The practices described in the report include:

  • Improving advising and mentorship. Ohio State University's doctoral program in history has given its faculty members detailed instructions about how to keep an eye on their advisees. Each year, the advisers are required to hold specific "landmark conferences" with every student. The University of Missouri at Columbia, meanwhile, has created "colleague circles," in which each new doctoral student receives guidance from a group of more-advanced students.
  • Increasing financial support. The report cites Brown University and the University of Michigan at Ann Arbor, among other institutions, as having created effective fellowship models that relieve some students' burdens of money and time. The recipients of Michigan's Rackham Engineering Awards, which are intended primarily to serve members of underrepresented minorities, have remained in graduate school at higher rates than the general graduate-student population, according to the report.
  • Improving students' early research experiences. Pennsylvania State University at University Park and the University of Cincinnati have reworked their science programs so that doctoral students get into laboratories faster. Michigan State University's plant-biology department is studying whether students seem to do better when they work in a single lab, or when they sample a variety of lab experiences early in their graduate-school careers.
  • Improving support and supervision during the dissertation phase. The report praises a "dissertation boot camp" at Marquette University and a similar effort at the University of Maryland-Baltimore County.

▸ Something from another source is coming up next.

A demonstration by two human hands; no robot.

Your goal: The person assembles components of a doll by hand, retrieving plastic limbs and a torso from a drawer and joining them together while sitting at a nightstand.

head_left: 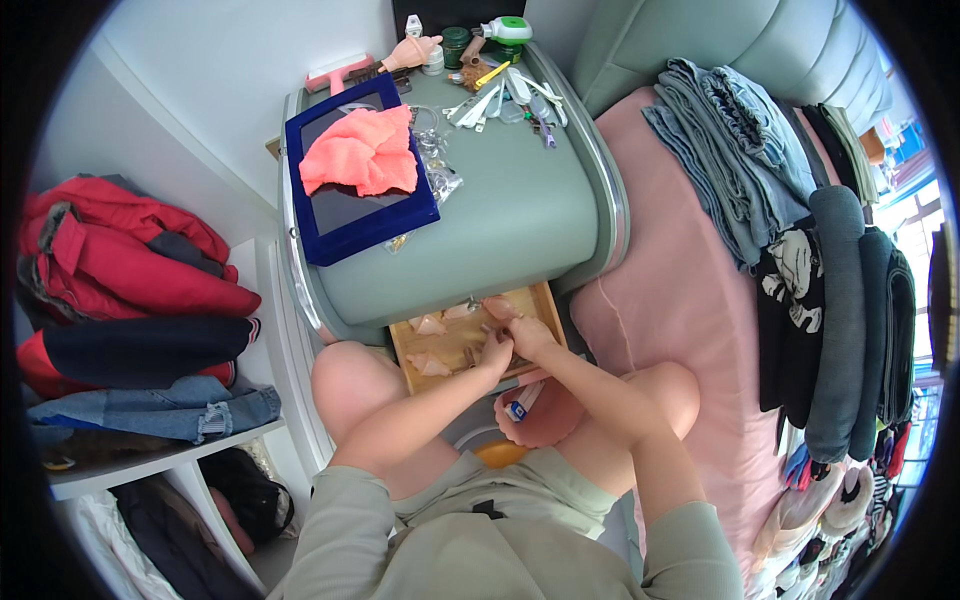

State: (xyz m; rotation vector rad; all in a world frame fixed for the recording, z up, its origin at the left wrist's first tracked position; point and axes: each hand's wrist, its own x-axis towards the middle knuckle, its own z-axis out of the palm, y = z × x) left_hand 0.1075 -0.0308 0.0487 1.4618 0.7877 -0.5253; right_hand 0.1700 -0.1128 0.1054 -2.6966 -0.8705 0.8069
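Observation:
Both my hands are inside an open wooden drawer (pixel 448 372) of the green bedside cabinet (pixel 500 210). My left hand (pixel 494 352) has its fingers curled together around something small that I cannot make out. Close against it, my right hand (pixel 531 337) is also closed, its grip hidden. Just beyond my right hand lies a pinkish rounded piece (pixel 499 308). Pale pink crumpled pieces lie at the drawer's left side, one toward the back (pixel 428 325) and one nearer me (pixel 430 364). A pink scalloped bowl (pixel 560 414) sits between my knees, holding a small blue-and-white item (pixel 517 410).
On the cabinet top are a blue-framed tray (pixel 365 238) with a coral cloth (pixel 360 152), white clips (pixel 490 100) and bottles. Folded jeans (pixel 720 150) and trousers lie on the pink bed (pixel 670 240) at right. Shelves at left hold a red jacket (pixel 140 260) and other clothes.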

The council's Ph.D. Completion Project is just one of several recent national studies of the health of doctoral education. Other recent entries in this genre include reports supported by the Andrew W. Mellon Foundation and the Carnegie Foundation for the Advancement of Teaching. The three reports emphasize different points, but all agree that universities are missing opportunities to lower their attrition rates.

But the most-awaited report on American graduate education, the National Research Council's analyses and assessments of doctoral programs, remains in a holding pattern. The research council has not made any public statements since last summer about when that report might be released.

The Council of Graduate Schools' new report, "Ph.D. Completion and Attrition: Policies and Practices to Promote Student Success," is available for purchase through the council's Web site.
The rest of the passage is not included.